You may set this down as a rule without exceptions: That all the kicks you get from relatives or friends come after you have ignored repeated hints from your own inner consciousness and them. You have gone on excusing yourself without correcting the fault (perhaps without seeing it) until the Law of Attraction stopped hinting and administered a kick. And if one kick will not cause you to develop that weak point the Law of Attraction will bring you other and yet harder kicks on the same line. You will attract worse experiences of the same sort.

It is this very law which makes married folks (or other relatives or friends) quarrel. Adam refuses Eve's hints about neatness, and Eve kicks--harder and harder. Eve refuses Adam's hints and he gets to kicking. It ALWAYS takes two to start the kicking, AND EITHER ONE CAN STOP IT. A frank acknowledgement of error and a RESOLUTION to mend your end of the fault no matter what is done with the other end; then a pleasant expression and NO MORE WORDS;--this will stop the kicking. And in proportion as you learn to take the HINTS you attract, you will cease to attract kicks.

By all of which I am reminded of that old testament statement that 'the Lord hardened the heart of Pharoah.' The "Lord" or "Lord God" of the old testament is what I call the God in us, or the Law of Attraction in us; and the "God" of the Bible is The Whole--the God over all as well as in the individual. It is the God in us which attracts to us our experiences, in order to teach us wisdom and knowledge. Pharoah was not wise enough to let those people go, so the God in Moses gave him a hint--which he failed to take.
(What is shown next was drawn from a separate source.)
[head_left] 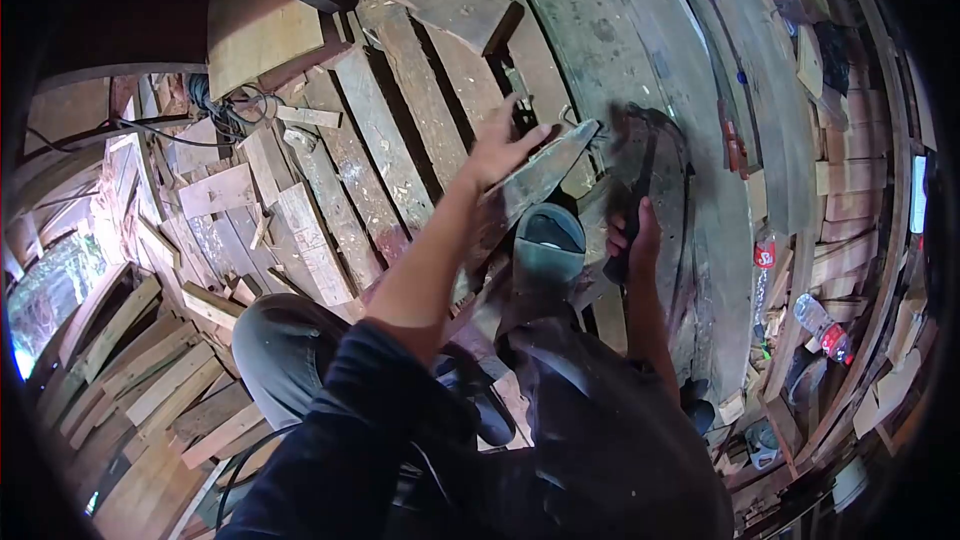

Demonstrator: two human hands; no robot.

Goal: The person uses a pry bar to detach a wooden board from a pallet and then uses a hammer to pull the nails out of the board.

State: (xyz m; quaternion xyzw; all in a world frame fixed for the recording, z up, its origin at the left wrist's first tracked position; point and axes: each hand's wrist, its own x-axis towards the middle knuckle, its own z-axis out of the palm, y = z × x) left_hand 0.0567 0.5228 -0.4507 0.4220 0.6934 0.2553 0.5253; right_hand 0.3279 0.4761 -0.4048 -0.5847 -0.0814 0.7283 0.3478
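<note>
Your left hand [490, 157] is open, with the fingers and thumb spread, and it grips nothing. It is right by the long, grey, worn piece of wood with a pointed end [545, 172]; you cannot tell if the palm touches it. That wood lies at a slant over the brown wooden floor boards with dark gaps [375, 165], just beside the toe of your grey-green shoe [548, 258]. Your right hand [640, 235] is wrapped around the dark handle of a long tool that looks like a hammer [645, 168]. Its top is a blur, so it may be moving fast. To work well, hold the wood steady from its far side, with your thumb and toes away from the tool. Watch the gaps, as small bits could drop in.
</note>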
Wherefore he attracted a gentle kick in the way of a plague. This dashed his ardor a bit and he gave permission for the Israelites to go; but he was only scared into doing it; and after the plague was called off he was not wise enough to keep his word--here was a great lot of valuable slaves which he could keep, and why shouldn't he?--his word was easy broken and all's fair in business; so his heart hardened and he held the Israelites. So he attracted a harder kick; which failed to accomplish its purpose. Kick after kick came, each a bit harder than the last; each scaring Pharoah for the moment, but none convincing him. He still thought it right to hang onto his slaves if he could, and he had the courage of his convictions. A man of such splendid courage seems worthy of a better fate. Pharoah had the courage of a Christ, coupled with the ethics of a savage, whose only law is his own desire of possession. Because he could not take the hint and see his mistake, he attracted a series of kicks increasing in power until one finally landed him in the Red Sea. Perhaps a glimmer of the truth reached him as the waters rolled over. But his soul goes marching on and his mistakes are still re-incarnating here on earth.

Is Adam kicking, Eve? Take a hint before he kicks harder. Is Eve making things warm for you, Adam? Take care you jump not out of the frying pan into the fire. Are circumstances plaguing you, Everybody? Take the hint lest worse plagues arrive; learn wisdom and avoid the Red Sea.

Be not wise in thine own conceits. Lean not upon thine own understanding, but in all thy ways and thy neighbor's ways, acknowledge that the One Good Spirit leads, and He shall direct thy feet in paths of peace and pleasantness.

The proof of foolishness is unrest and friction.

The proof of wisdom is peace.

Be still and know the Lord thy God, and learn from what He draws to thee.